L'umanità, in tempo di pace e di democrazia, dimentica il lato bieco del potere. La retorica dell'uguaglianza fa sì che si trovi naturale vedere passare i sovrani in bicicletta, come avveniva ad Oslo, mentre si trova scandaloso, che, come sempre è avvenuto, chi comanda mostri albagia o sia tentato da qualche sopruso.
A questo egualitarismo si salda una seconda spinta sociale. La sinistra, un po' per gli ideali dell'uguaglianza dei citoyens, un po' perché, trovandosi all'opposizione, ha interesse ad indebolire il potere repressivo, diviene addirittura occhiuta, quando si tratta di reprimere gli eventuali abusi della polizia. Il potere è visto dai governati come i sedicenni vedono il padre: qualcuno che deve fornire tutto il necessario, senza per questo essere legittimato a dare ordini.
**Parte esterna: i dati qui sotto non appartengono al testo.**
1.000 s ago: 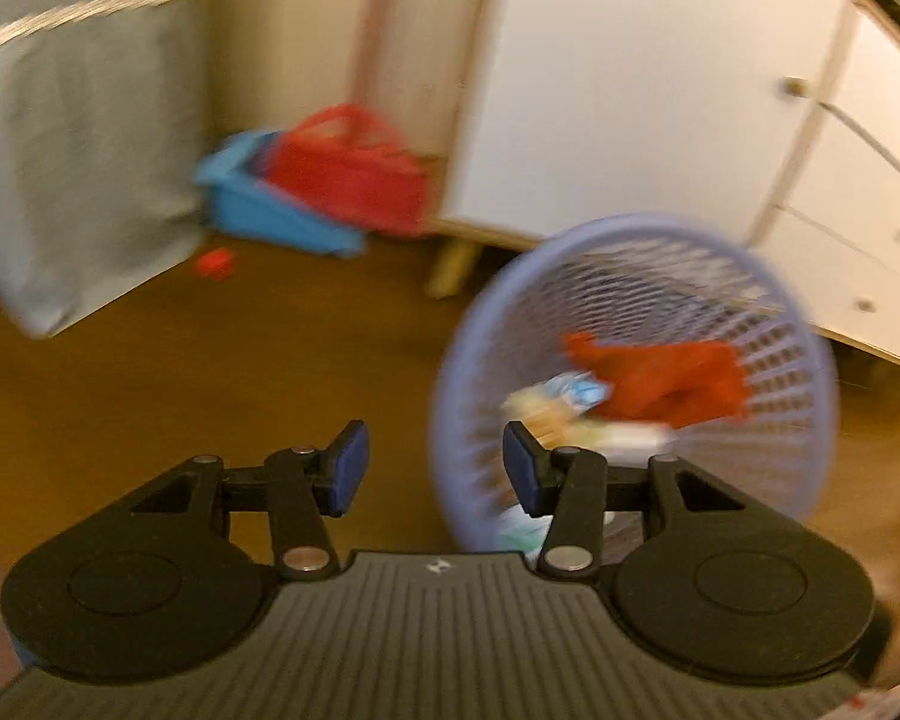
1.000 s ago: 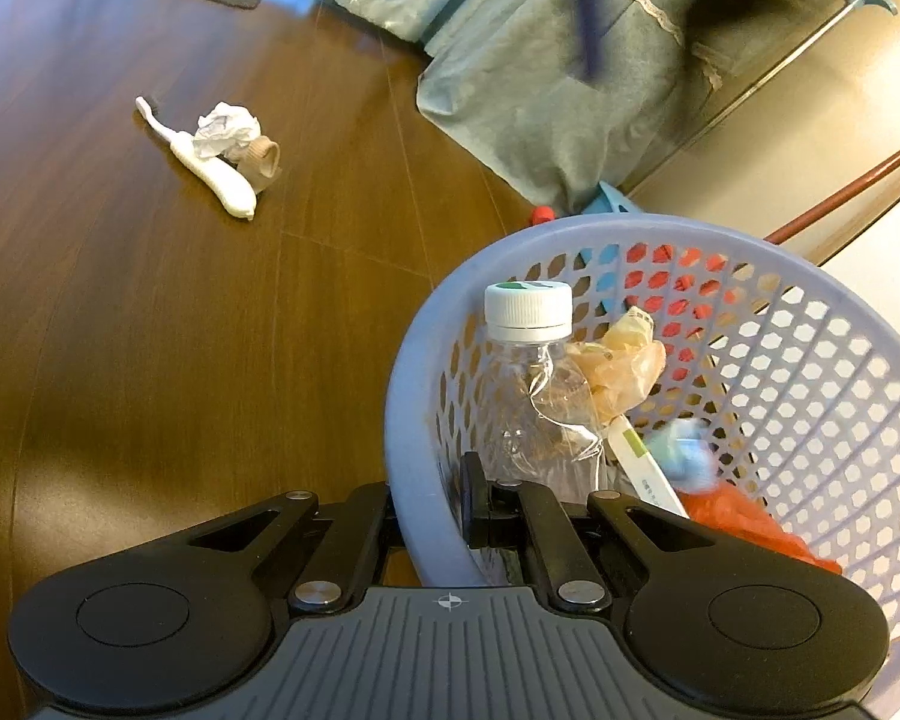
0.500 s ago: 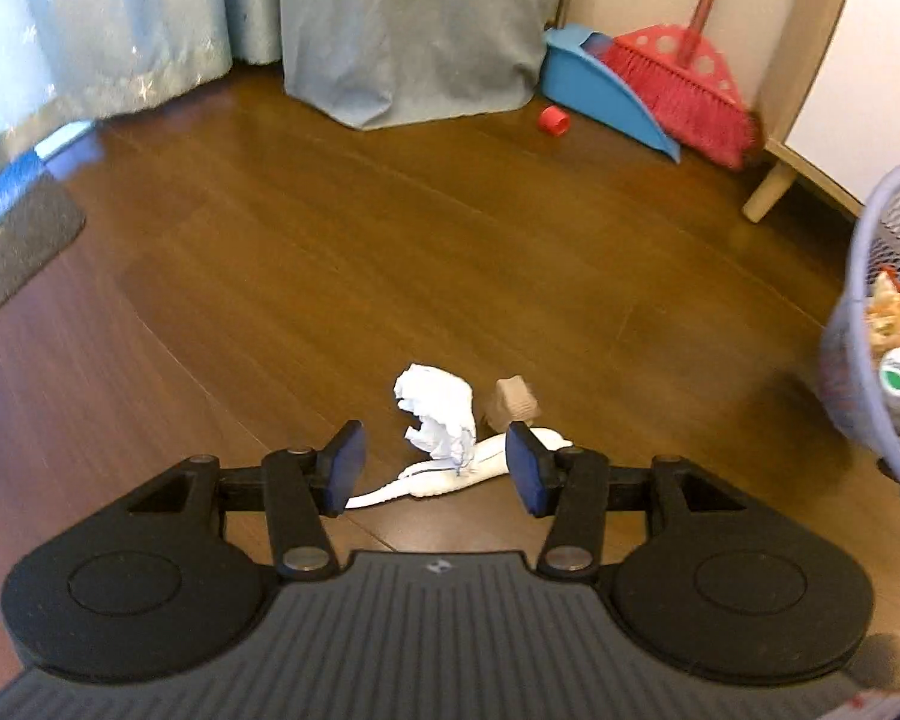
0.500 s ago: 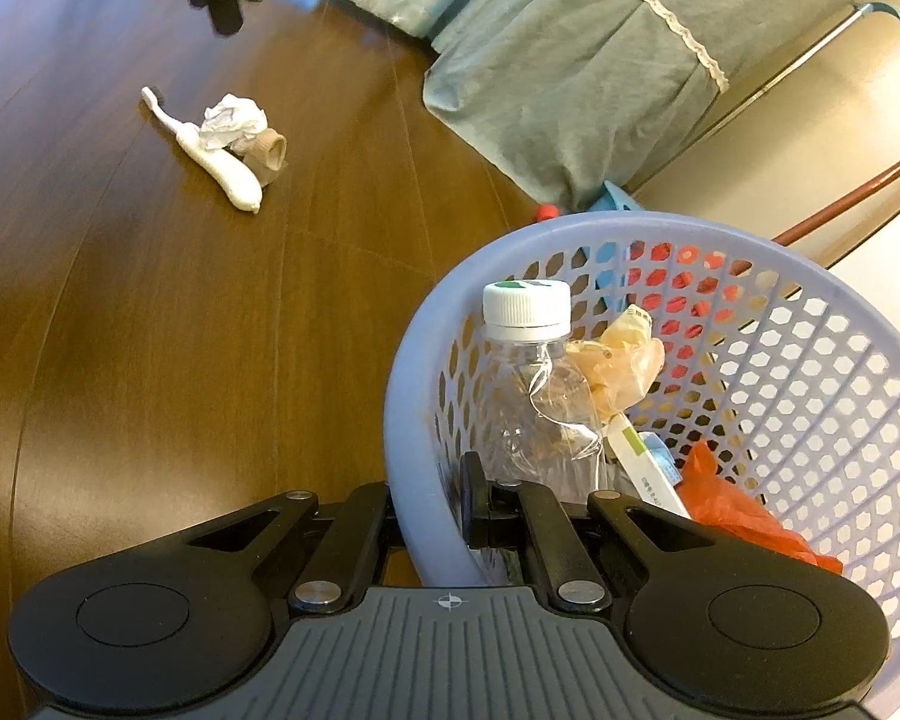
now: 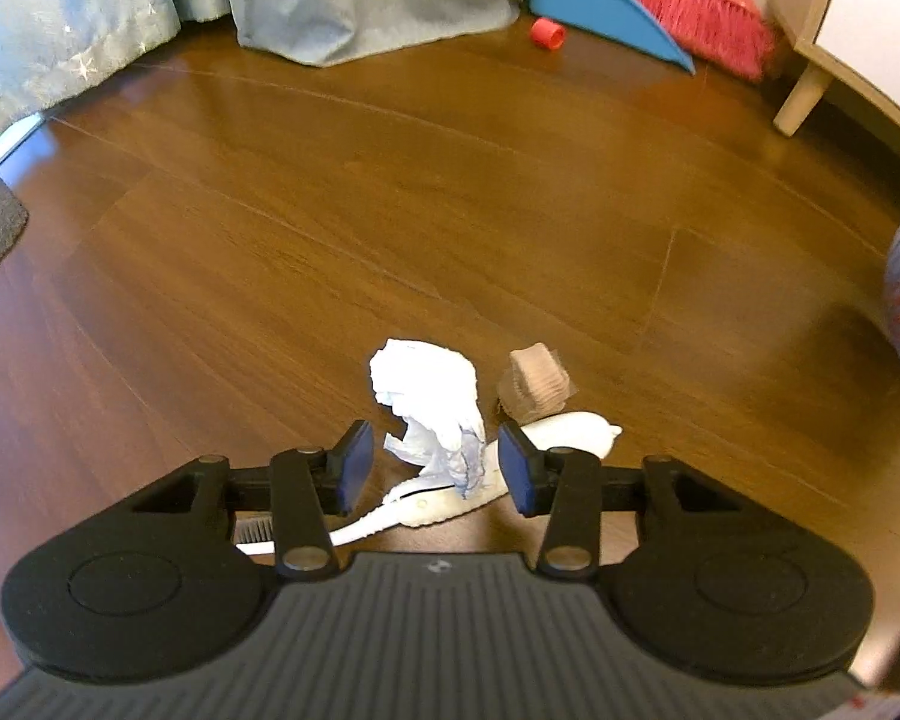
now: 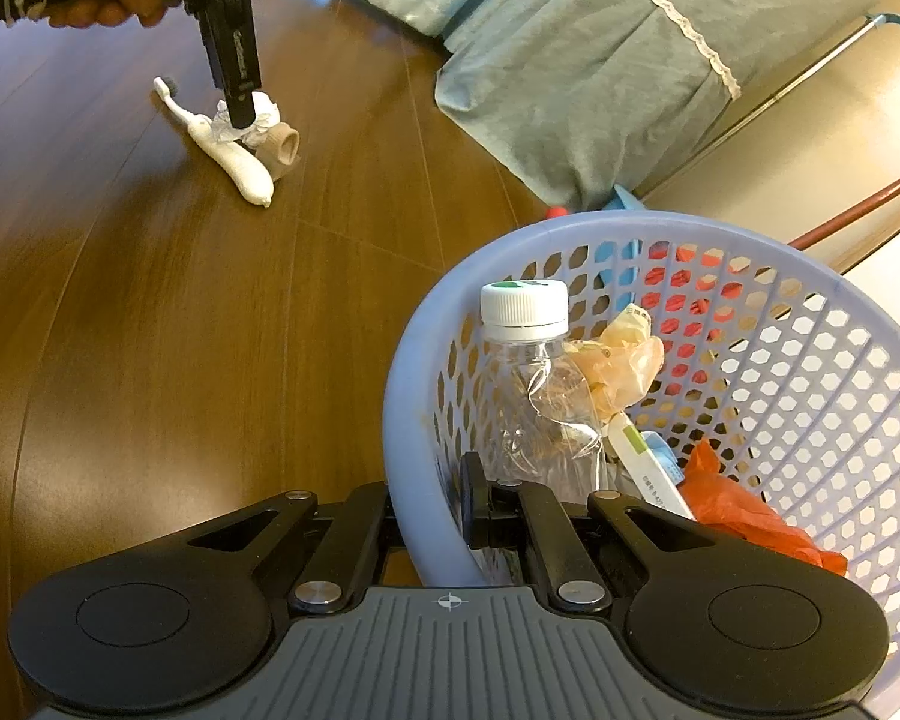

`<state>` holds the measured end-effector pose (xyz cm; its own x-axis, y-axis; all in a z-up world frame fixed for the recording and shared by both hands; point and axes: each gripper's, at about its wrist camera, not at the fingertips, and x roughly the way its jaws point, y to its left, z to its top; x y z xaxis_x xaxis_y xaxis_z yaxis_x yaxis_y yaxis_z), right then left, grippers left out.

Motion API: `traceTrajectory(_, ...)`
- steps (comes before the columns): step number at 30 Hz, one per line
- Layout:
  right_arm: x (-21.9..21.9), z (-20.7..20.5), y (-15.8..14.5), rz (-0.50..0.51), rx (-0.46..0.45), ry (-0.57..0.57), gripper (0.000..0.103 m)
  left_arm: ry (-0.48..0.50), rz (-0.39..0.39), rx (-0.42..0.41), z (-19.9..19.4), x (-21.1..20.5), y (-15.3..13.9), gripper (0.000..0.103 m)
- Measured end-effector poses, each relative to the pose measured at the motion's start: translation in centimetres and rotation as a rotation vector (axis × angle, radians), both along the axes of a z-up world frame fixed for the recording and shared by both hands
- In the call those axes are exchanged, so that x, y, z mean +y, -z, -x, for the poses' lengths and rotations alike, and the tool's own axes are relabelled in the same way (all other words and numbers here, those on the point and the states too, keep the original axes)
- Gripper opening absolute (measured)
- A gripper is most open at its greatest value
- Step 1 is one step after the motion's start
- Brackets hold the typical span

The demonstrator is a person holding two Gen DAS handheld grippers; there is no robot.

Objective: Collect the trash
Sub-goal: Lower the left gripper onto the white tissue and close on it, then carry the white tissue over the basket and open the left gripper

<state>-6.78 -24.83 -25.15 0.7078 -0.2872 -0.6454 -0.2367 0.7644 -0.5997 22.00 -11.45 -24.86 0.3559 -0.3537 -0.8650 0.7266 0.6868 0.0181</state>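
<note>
White crumpled tissue (image 5: 429, 402) sits right between our left gripper (image 5: 432, 468) pads now, low over the wooden floor (image 5: 390, 210), and those jaws have just been narrowing around it, though the blue pads (image 5: 354, 465) stand a little off the paper, not yet pressing. Under the tissue lies a white toothbrush (image 5: 450, 495) at a slant, and just beside it a small tan ribbed tube (image 5: 537, 384) touching the handle end. Over on the other side, our right gripper (image 6: 432, 516) is clamped tight on the wall of the lilac basket (image 6: 840, 408), tilting it toward us; inside we see a clear bottle (image 6: 534, 408), an orange wrapper (image 6: 621, 360) and a red bag (image 6: 744, 510).

So what could bite us here? Squeeze too low and the pads catch the toothbrush handle along with the tissue (two things in one pinch, neither held well), and one likely drops on the way across. Squeeze too high and we pinch only a loose fold, which may tear or slip. A sideways nudge could also send that tube rolling off. And the basket, well apart from this pile, hangs on a single thin wall.
</note>
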Motion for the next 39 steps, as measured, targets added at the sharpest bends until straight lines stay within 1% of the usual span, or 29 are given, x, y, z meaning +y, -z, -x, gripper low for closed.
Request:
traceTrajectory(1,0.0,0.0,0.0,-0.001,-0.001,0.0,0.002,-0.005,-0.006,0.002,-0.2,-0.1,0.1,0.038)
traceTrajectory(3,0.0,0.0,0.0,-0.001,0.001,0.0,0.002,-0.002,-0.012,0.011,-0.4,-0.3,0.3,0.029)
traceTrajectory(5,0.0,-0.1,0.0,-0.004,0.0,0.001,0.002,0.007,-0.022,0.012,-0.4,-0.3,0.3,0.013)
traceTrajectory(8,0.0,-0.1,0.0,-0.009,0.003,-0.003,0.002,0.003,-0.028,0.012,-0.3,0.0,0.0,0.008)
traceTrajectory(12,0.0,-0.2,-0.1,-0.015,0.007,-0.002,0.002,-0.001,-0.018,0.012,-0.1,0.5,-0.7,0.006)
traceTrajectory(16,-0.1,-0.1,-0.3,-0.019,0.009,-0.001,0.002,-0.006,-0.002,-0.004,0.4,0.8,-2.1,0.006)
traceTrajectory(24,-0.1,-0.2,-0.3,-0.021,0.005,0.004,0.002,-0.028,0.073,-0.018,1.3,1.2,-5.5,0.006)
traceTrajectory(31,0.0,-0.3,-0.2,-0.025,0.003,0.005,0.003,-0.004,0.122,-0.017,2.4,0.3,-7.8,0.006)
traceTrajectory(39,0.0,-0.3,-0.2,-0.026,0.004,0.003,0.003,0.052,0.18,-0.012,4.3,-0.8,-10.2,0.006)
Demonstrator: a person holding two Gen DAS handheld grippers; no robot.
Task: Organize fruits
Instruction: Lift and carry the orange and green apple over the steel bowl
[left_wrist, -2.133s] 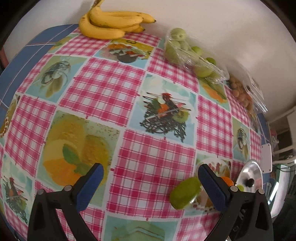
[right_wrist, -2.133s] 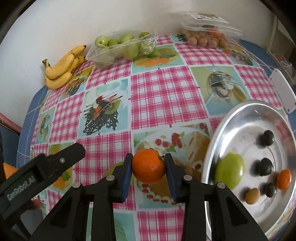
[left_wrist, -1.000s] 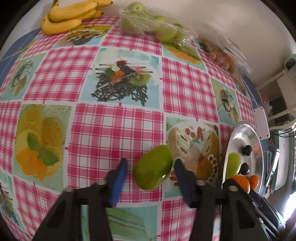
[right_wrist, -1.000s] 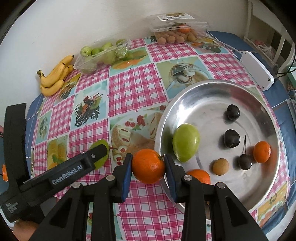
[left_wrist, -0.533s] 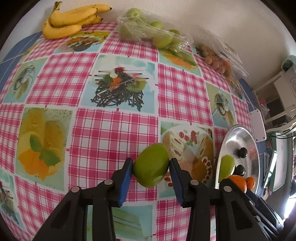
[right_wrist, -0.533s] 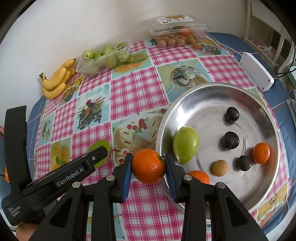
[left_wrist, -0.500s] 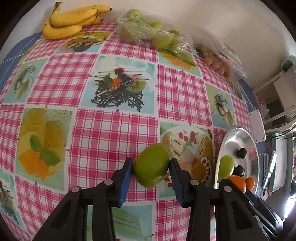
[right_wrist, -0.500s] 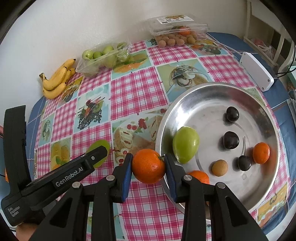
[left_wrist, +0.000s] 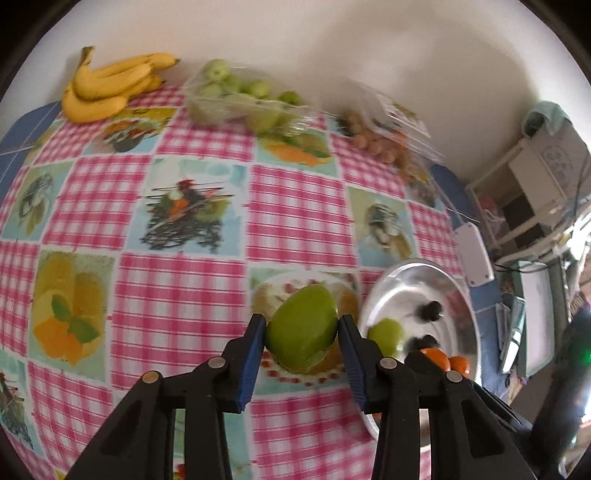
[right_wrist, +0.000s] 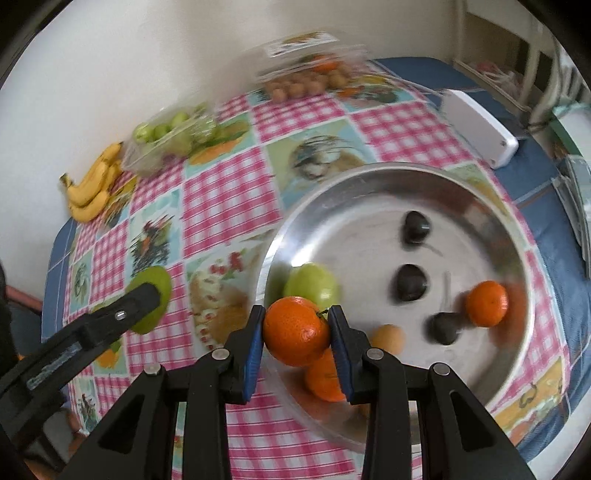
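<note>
My left gripper (left_wrist: 301, 334) is shut on a green mango (left_wrist: 302, 328), held above the checked tablecloth just left of the steel plate (left_wrist: 399, 284). That mango (right_wrist: 157, 286) and the left gripper's finger (right_wrist: 122, 314) show at the left of the right wrist view. My right gripper (right_wrist: 296, 330) is shut on an orange mandarin (right_wrist: 296, 330), hanging over the near left rim of the steel plate (right_wrist: 369, 184). In the plate lie a second green mango (right_wrist: 314, 286), two mandarins (right_wrist: 485, 303), a small tan fruit (right_wrist: 388, 336) and three dark fruits (right_wrist: 410, 282).
At the back by the wall are a banana bunch (left_wrist: 107, 88), a clear bag of green fruit (left_wrist: 240, 96) and a clear box of small brown fruit (left_wrist: 384, 136). A white box (right_wrist: 480, 127) lies beyond the plate on the blue cloth. White shelves (left_wrist: 535, 192) stand at the right.
My left gripper shut on the green mango and lifted it off the cloth toward the plate. My right gripper carried its mandarin sideways over the plate's rim.
</note>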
Per questa mentalità, i magistrati rappresentano la più alta istanza della moralità, fondata sul codice e sul principio dell'uguaglianza dei cittadini. Sicché il momento in cui un giudice, aureolato dalla sua competenza giuridica e dal suo dovere di non guardare in faccia a nessuno, si mette ad accusare la polizia o un potente, ci sono molte persone felici. È come se il potere in sé fosse stato azzerato. Molti credono che si possano giudicare Pinochet o Milosevic anche per divieto di sosta.
Nell'apprezzamento dell'azione politica della magistratura c'è una forma d'immaturità psicologica. Mentre, di fronte all'ingiustizia, l'adulto è pronto a reagire con la forza, il bambino piange. Il popolo francese, adulto, è sempre pronto a fare una rivoluzione; il popolo italiano, che rivoluzioni non ne ha mai fatte, è invece come quei bambini che, reputando giusto sculacciare il loro piccolo amico, chiedono al padre di farlo. Il magistrato è infatti una figura genitoriale, come ogni figura d'ordine e di potere. E, per questo, il fatto di chiedergli di fermare gli avversari politici è un atto, psicologicamente parlando, da immaturi.
Questa spinta psicologica non è solo italiana ed ha raggiunto, per esempio col giudice Garzón o il Procuratore svizzero Del Ponte, livelli internazionali. Il desiderio di giudicare ex-capi di Stato - si noti quanto pesa quell'"ex"! - corrisponde da un lato ad un'ingenua volontà di giustizia cosmica, dall'altro ad un'indiretta minaccia eventuale. Il popolo applaude in piazza anche i più biechi dittatori, ma nello stesso tempo vorrebbe dir loro: "Comportatevi bene, altrimenti, un giorno, mio padre vi bastonerà".
Tutto questo non significa che non si debbano punire i criminali, anche se sono o sono stati governanti. Bisogna soltanto ricordare che la storia e la politica non si fanno nelle aule giudiziarie. Se per esempio Moranino è stato accusato e condannato per omicidio plurimo, non è bello che il Pci lo faccia eleggere deputato per poi farlo fuggire in Cecoslovacchia. Ma non è bello neppure che migliaia di persone vagheggino l'esclusione dalla vita politica di certi avversari per semplici imputazioni di reati evanescenti, magari dopo che hanno ricevuto milioni di voti. In questo caso è chiaro che si vorrebbe vincere a tavolino una partita che non si è in grado di vincere sul campo. Si manda papà a dare botte al nostro compagno, magari per qualche preteso bacio alla persona sbagliata.
Ecco che si combinano i tre elementi: democratizzazione del potere, antipatia per la repressione poliziesca e apprezzamento dei giudici in quanto latori di una giustizia cosmica. In un mondo in cui il potere ha ormai un viso mansueto ed ambisce a presentarsi come un vicino di casa con cui eventualmente scambiare quattro chiacchiere (è questo il senso delle apparizioni dei grandi della politica nei talk show); in un mondo in cui la polizia, rappresentante del lato violento del potere, ha più da temere di uno scippatore o di un immigrante clandestino, i giudici rappresentano l'incarnazione del potere morale, quella patria potestas che, prima che nelle leggi, è iscritta nei nostri cromosomi. Essi dovrebbero dirimere le dispute fra i figli applicando una superiore giustizia che, di fatto, è solo un irraggiungibile ideale.
Poiché invece i giudici sono solo esseri umani, poiché la cosa pubblica non può essere governata dai tecnici, ed ancor meno dai moralisti, di fatto tutto questo conduce a pratiche politiche rivoluzionarie come quelle dei giacobini che, animati dalle più nobili intenzioni, tuttavia del Terrore fecero uno strumento di governo. L'eccesso di considerazione per i magistrati e per la loro azione nella società corrisponde ad un'immaturità psicologica che rischia di condurre alla tirannia politica.